Techniques to produce and evaluate realistic multivariate synthetic data
Techniques to produce and evaluate realistic multivariate synthetic data
Blog Article
Abstract Data modeling requires a sufficient sample size for reproducibility.A small sample size can inhibit model evaluation.A synthetic data generation technique addressing this small sample size problem is evaluated: from the space of arbitrarily distributed samples, a subgroup (class) has a latent multivariate normal characteristic; synthetic data can be generated from this class with univariate kernel density estimation (KDE); and synthetic samples are statistically like their respective samples.Three 1976 corvette center console samples (n = 667) were investigated with 10 input variables (X).KDE was used to augment the sample size in X.

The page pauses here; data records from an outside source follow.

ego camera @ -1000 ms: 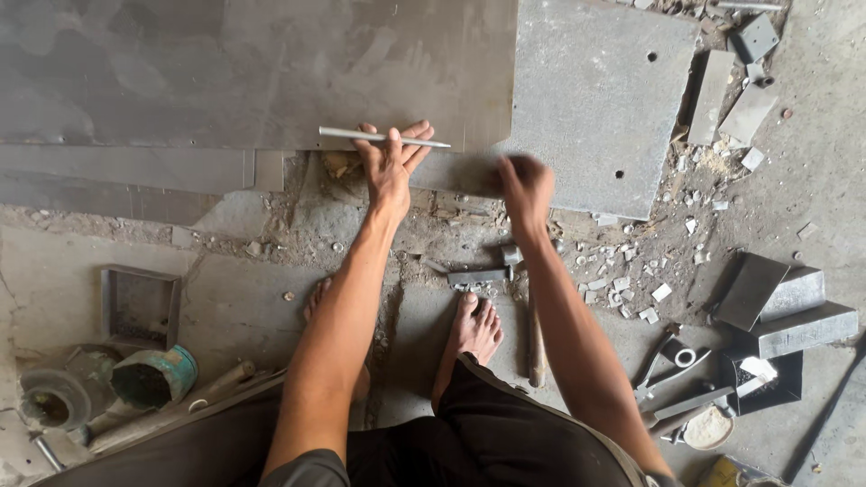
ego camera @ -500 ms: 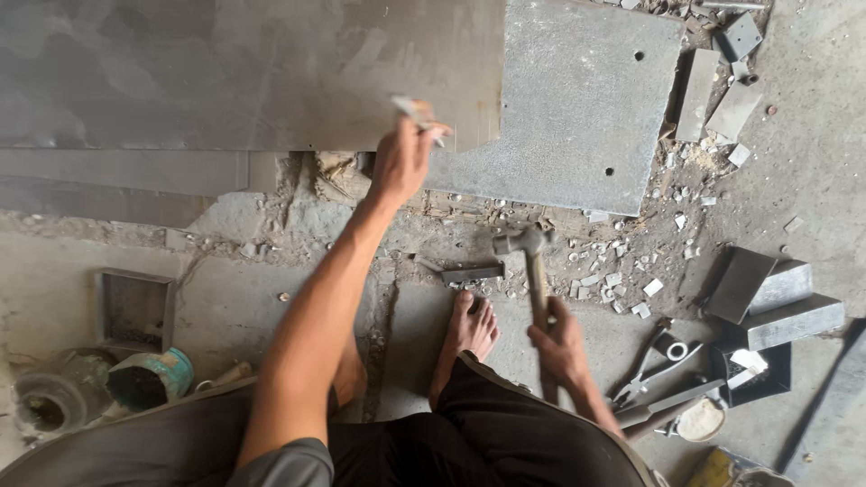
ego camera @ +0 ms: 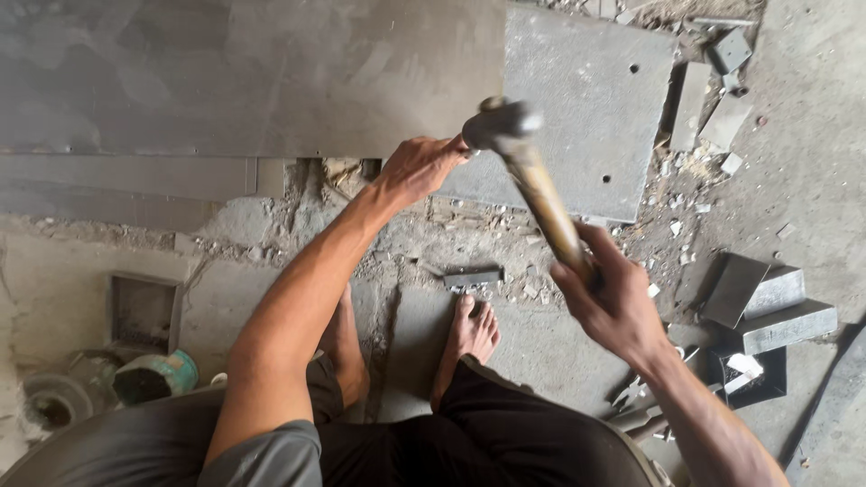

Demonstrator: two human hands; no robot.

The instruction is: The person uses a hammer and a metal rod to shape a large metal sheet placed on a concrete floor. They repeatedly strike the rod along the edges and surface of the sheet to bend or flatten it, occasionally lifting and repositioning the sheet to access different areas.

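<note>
- Since half a second ago, the right hand has swung the wooden-handled hammer with a grey metal head up off the rubble; its head now sits beside the left hand.
- Right fingers are wrapped tight around the lower end of the handle, which slants up and to the left.
- Left hand stays at the edge of the large dark grey slab, fingers curled together; whatever they pinch is hidden, so I cannot tell what it is.
- Just right of the hammer head lies a lighter grey square slab with small holes.
- Below, a bare foot rests on the floor near a small dark metal chisel-like piece.
- At lower left stands a teal-rimmed paint can.
</note>
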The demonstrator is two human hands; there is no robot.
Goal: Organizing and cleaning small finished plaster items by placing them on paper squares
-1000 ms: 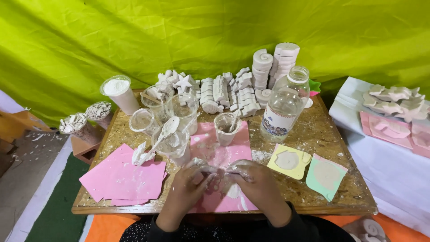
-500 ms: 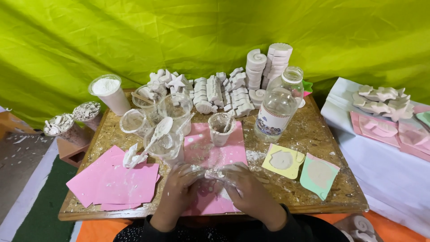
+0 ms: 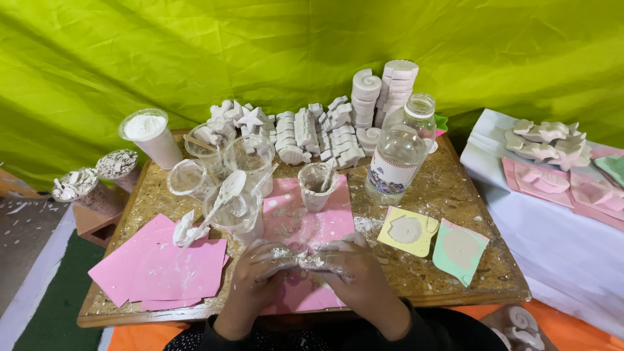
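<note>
Left hand [image 3: 257,270]: we pinch the white plaster lump [image 3: 300,259], fingers curled tight.
Right hand [image 3: 348,263]: fingertips pressing its other end (steadying it).
Beneath fingers: pink sheet [image 3: 305,227], likely catching crumbs.

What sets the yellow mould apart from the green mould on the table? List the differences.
The yellow mould is squarer and lies nearer the bottle; the green mould is larger, with a pointed lower corner, and lies nearer the table's edge. Both lie flat, each holding a round white filling.
</note>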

Maps produced univariate normal variables in Y.Principal component analysis in Y produced uncorrelated variables in T, where the probability density functions were approximated as normal and characterized; synthetic data was generated with normally distributed univariate random variables in T.Reversing each step produced synthetic data australis palette in Y and X.All samples were approximately multivariate normal in Y, permitting the generation of synthetic data.Probability density function and covariance comparisons showed similarity between samples and synthetic samples.
A class of samples has a latent normal characteristic.For such samples, this approach offers a solution to the small sample size problem.Further studies are required to understand this latent class.